The success of LDN will probably indicate that POIS is an auto-immune condition. I also think that people suffering from different POIS-types could benefit from their use.

Explanation:

LDN is a game changing medication that evolved from the treatment of opiate-addiction. It is now improving the lives of patients suffering with cancer, Crohn's Disease, Rheumatroid Arthritis, and Multiple Sclerosis. It is also proving very effective in the treatment of chronic pain.

LDN is a very interesting medication that started out in the treatment of opiate-addiction a long time ago. This was at a dose of 50mg daily. It was found that at a very low dose (less than 4.5mg daily - just under 10%), it had significant pain and immunomodulatory effects. This is most likely because it blocks endogenous opioids, leading to a reflex increase in endorphins that cause a "feel-good" effect and hence cause significant pain relief.

This effect also has the benefit of modifying the immune system to prevent over and under-immunoactivity. Hence, this drug is widely in use in chronic pain management and as an adjunct in some forms of cancer therapy.

It is useful in many conditions where the immune system is overactive, including Crohn's Disease, Rheumatoid Arthritis and Multiple Sclerosis. It is now off-patent meaning that it is relatively inexpensive and practical for long-term use. We at the Gleneagle clinic are expert at the appropriate prescription of LDN. We are familiar with the indications, any contra-indications and any side-effects of this safe and effective medication.

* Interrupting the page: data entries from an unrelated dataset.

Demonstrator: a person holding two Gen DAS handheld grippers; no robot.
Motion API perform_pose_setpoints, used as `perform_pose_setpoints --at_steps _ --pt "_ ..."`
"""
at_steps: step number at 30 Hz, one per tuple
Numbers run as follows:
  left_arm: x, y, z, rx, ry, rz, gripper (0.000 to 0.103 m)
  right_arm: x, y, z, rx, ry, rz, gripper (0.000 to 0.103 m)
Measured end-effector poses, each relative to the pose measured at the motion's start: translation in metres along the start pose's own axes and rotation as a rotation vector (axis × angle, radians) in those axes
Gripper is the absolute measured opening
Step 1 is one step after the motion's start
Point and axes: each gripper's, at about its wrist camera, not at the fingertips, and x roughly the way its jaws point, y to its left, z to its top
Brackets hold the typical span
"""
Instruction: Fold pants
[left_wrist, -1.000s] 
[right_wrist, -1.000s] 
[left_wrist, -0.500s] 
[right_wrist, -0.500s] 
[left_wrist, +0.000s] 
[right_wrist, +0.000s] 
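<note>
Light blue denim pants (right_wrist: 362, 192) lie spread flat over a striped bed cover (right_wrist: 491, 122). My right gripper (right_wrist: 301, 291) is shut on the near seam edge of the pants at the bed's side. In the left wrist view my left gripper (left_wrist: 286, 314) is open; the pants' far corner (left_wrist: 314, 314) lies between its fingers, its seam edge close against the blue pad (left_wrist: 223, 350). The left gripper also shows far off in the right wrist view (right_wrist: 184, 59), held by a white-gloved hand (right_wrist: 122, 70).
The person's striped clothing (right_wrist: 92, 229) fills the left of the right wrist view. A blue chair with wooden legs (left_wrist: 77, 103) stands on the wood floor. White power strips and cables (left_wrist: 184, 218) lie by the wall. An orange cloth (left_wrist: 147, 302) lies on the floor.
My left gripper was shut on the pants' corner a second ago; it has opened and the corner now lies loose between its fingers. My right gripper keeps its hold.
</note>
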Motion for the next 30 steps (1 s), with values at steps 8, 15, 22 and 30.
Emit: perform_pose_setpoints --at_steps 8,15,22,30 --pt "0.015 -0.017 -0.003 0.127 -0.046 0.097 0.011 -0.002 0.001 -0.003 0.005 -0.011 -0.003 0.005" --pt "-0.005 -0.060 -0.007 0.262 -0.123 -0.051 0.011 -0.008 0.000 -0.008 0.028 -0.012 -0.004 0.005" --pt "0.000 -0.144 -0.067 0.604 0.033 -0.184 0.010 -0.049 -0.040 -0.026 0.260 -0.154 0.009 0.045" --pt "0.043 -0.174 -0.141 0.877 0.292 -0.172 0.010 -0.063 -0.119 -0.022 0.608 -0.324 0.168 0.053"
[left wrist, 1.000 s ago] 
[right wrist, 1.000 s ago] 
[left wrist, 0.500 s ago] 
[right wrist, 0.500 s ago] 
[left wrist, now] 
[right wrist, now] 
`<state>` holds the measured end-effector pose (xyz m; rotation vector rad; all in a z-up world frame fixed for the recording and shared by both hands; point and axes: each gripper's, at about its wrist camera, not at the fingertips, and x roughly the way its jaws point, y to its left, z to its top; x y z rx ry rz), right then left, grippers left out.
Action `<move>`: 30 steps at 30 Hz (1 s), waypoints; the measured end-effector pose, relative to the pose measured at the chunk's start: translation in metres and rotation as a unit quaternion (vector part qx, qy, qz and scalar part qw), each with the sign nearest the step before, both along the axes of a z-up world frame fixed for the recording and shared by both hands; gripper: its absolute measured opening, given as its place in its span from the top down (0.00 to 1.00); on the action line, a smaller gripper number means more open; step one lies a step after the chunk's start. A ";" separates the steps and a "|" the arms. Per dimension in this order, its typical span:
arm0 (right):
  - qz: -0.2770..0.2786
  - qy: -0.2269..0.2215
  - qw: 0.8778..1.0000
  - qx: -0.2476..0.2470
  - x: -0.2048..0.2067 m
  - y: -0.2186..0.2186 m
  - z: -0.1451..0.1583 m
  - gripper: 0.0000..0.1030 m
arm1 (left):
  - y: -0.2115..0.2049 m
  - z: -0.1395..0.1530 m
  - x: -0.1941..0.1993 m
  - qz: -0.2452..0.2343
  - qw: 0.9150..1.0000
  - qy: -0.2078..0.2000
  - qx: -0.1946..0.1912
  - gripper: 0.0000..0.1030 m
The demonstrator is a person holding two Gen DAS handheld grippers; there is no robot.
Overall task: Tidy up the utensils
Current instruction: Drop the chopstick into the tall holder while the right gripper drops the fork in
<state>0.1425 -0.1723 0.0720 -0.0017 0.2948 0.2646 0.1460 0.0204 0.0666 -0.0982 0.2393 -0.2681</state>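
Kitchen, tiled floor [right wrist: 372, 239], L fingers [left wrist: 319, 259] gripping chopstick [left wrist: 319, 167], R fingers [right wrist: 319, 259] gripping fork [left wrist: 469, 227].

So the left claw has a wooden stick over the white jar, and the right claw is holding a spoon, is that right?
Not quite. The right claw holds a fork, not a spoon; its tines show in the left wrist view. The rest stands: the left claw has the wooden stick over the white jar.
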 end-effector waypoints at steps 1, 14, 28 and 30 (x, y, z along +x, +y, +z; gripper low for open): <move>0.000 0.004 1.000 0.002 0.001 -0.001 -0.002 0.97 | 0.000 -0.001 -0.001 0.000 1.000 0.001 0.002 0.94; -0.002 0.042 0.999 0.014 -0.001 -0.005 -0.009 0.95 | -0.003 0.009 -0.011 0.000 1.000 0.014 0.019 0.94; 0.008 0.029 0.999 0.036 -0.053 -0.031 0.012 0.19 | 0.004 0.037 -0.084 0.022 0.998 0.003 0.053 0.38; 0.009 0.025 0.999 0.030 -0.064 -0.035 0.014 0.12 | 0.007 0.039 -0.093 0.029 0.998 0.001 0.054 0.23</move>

PS: If you are from Ireland, you might see the doctors of this clinic. I am sure that they could become allies of our cause:

Dr Andrew O'Flaherty
Dr Edmond O'Flaherty

http://www.gleneagleclinic.com/ldn-low-dose-naltrexone.html

 

swell

  • Sr. Member
  • ****
  • Posts: 281
Any update from every LDN user?  Has someone try already Oxytocin?  My pois began as child I was very very very sensitive.  I thought semen to be some terrible disease and should not come from my body at all.  I use to panic when it happen and I had no control over it.  I later learn it is normal but by the time I learn this, I already had full POIS.  Now I do know but pois still happen, very pale skin and muscular weakness.   
POIS Free, 2+ yrs (occasional/predictive lapses)
Pois symptoms: Peripheral (Skin: Urticaria, dryness, pale blotchy skin), Exasperation of: [Nerve weakness, Muscle weakness + Mental (CNS: Brain Fog, Irritation, Isolation, Speech lethargy, Anxiety)].
Other conditions: ASD, ADD, GA

Hopeoneday

  • Hero Member
  • *****
  • Posts: 923
His swell, similar things was hapens to me on those time as a kid discovering sexuality.
I must ask you one quest... I remeber at that time of my first and second eyaculation
that there was blod in sperm. I was quite scared that time as a kid when i so blod from penis. I remeber after those first two, later in my life i newer expirience blod in sperm( here is discusions a lot about couses of our illnes, one of them is autoimune etc...)
I dont know is it normall to hawe blod in sperm in first ejaculation, maybe in that time i get autoimune to my own sperm.
Do you remeber the blod in your sperm on first eyaculation? Or enybody else?

I am trying to get LDN to test. It loks wery promising.
« Last Edit: February 12, 2018, 08:26:18 PM by Hopeoneday »
Dr-pois.

sop

  • Newbie
  • *
  • Posts: 4
Hi Hopeoneday,
when I was a kid I had a similar thing... First time I had one I was very young and I was an ignorant on sexual stuff... I did not even know about the ejaculation part, I was watching some stuff and I was so much into it and suddenly the ejaculation came and I did not even know what it is and I thought that I was going to die for real... I only calmed down some time after the ejaculation finished... I am not sure about the blood in the sperm as I was too busy saying my last prayers, but I might have had them. After that I got educated on the matter, I never experienced that feeling after, but I think that the subconscious mind somehow is still saving that event and reacting according to it somehow. That leads me to sometimes think that my pois can be related somehow to PTSD.

Anyways, I also want to try LDN, but until now I could not find Naltrexone in my country.